Innovation or Stagnation?
Marginal Revolution's Tyler Cowan has a nice post connecting some threads (including Paul Krugman) about stagnation in technical innovation, with the example of the kitchen, which has seen surprisingly little fundamental innovation since the microwave was introduced (a device whose application still remains controversial; but then again, I can recall, as a kid in SoCal the '60s that there were still a couple of houses that took ice deliveries for their wooden ice boxes, so even electrical refrigeration had its (non-Amish) detractors in recent memory. (And don't tell me about those fancy sous-vide machines; it's not a big deal to hot-wire your crock pot into a working sous-vide cooker.)

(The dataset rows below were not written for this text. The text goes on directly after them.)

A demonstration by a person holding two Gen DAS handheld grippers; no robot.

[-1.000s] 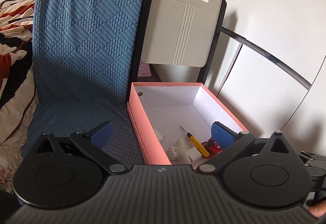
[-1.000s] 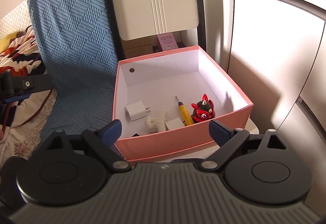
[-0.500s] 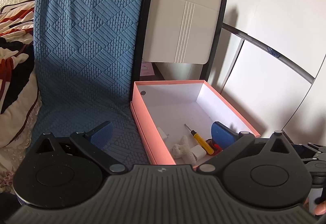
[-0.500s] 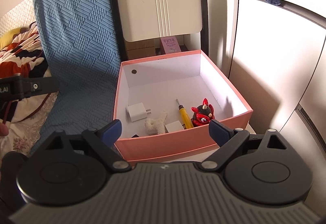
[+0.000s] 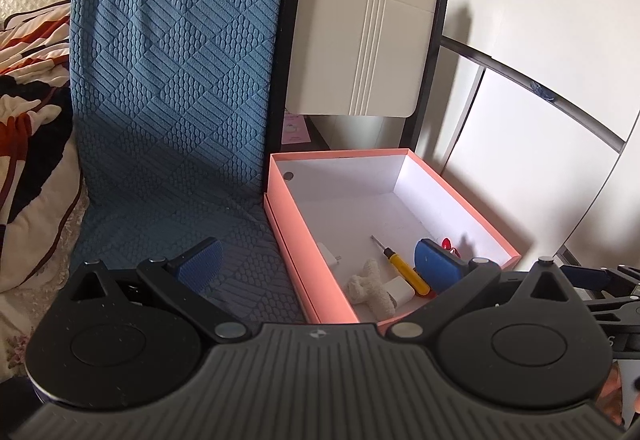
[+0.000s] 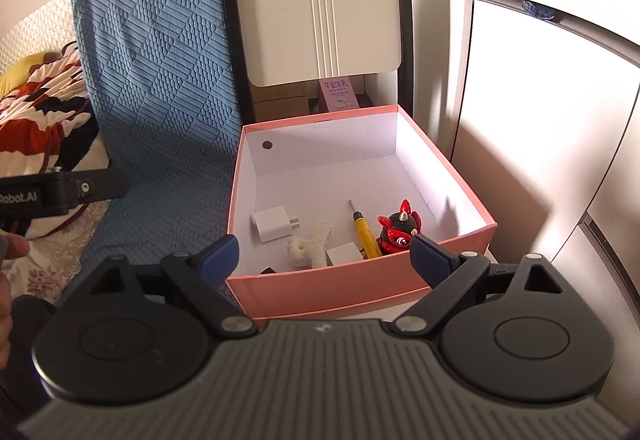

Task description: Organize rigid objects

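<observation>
At the left edge of the right wrist view a black bar of the other device carries the white letters "Robot.AI", and part of a person's hand shows under it. Next comes a blue textured cover, then the open pink box with white inside walls.

Inside the box, from left to right, lie a white charger plug with its prongs pointing right, a small white fluffy piece, a white cube, a yellow screwdriver and a red and black figurine. The screwdriver lies flat, its long axis running from the near wall toward the far wall, its metal tip pointing away and a little left. The figurine stands upright, just beside the handle.

Behind the box a pink carton bears printed characters too small to read.

The left gripper is tilted downward, one finger over the blue cover and one over the box; its jaws stand wide apart and hold nothing. The right gripper faces the near wall of the box, also wide apart and empty.
</observation>
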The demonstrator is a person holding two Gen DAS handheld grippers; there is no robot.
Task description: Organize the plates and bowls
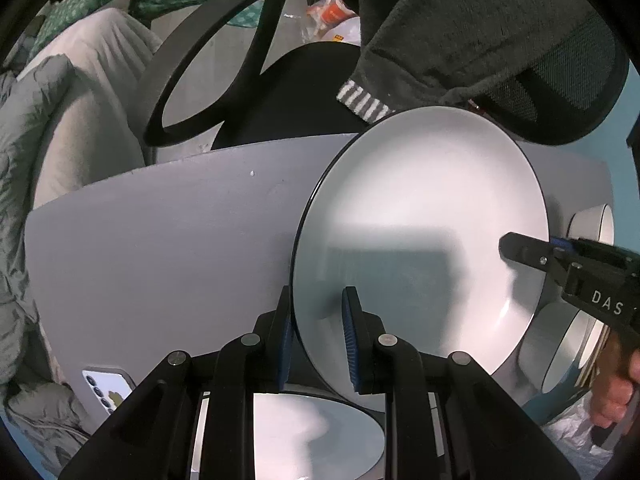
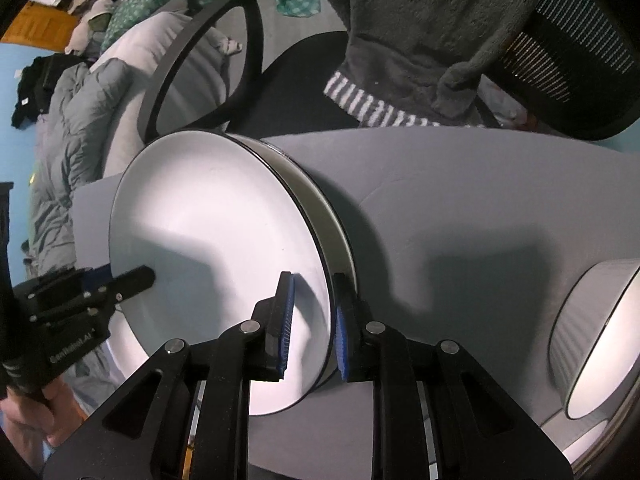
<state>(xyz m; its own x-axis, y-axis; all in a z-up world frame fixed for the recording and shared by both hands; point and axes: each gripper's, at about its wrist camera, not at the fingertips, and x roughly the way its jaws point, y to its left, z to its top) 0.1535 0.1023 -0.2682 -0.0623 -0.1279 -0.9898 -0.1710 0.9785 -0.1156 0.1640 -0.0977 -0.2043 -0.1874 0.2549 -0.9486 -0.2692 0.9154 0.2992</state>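
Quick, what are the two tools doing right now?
Left tool: closed on the plate's rim.
Right tool: astride the opposite rim; whether it grips cannot be told.

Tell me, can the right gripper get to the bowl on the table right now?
Probably not yet. The right gripper is busy: its fingers sit on either side of the white plate's rim, opposite the left gripper. The bowl stands off to the side with bare table between, so the way looks free afterwards.
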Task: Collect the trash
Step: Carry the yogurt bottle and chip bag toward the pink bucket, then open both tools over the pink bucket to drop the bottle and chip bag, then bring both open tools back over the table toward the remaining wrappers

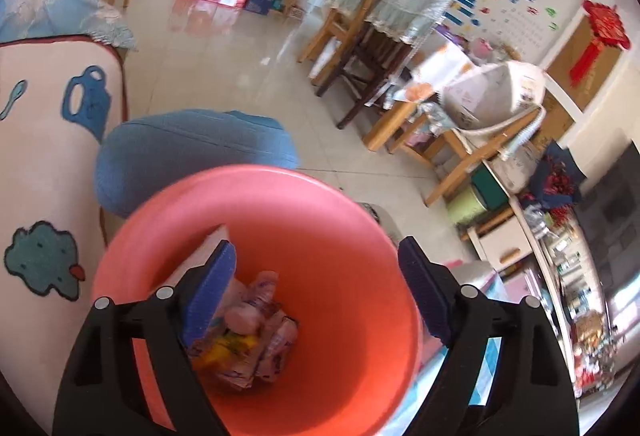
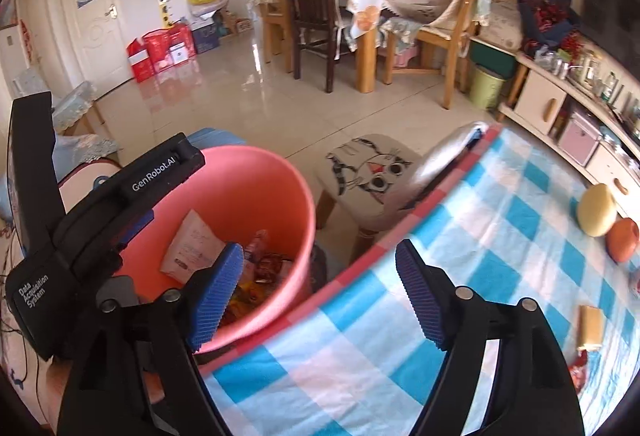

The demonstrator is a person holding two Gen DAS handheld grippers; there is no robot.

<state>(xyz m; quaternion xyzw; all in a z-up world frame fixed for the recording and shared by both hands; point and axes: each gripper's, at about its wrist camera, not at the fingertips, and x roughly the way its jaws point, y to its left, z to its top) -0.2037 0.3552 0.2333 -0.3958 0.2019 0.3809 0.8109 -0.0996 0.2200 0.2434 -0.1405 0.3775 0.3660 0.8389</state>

How about technical innovation in new music? While we once could have taken a David Foster Wallace turn and sold off each musical year to the highest bidding sponsor (1961: Year of the RCA Mark II Sound Synthesizer, 1967 Year of the Time Point, 1969 Year of the Moog, 1975 Year of the REMO Roto Tom, 1977 Year of Overtone Singing, 1979 Year of the Eventide Harmonizer, 1985 Year of Midi (or was it kelp trumpets or long string instruments or the virgin sample?), 'til somewhere in the 1990's we entered the era of Laptop Gazing, with which the pace of technical innovation seems to have become incremental rather than eventful, and even when eventful (like last summer's fit of stretching) it fatigues quickly. Has anyone noticed any innovation per se of late, or have we fallen into the routines of repertoire niches? If you've noticed innovation, what examples? What are the trends and tendencies? Or have composers simply become comfortable cooking in their old fashioned kitchens? If so, is this for better or worse?
In short, what's novel, lately, about The New Music?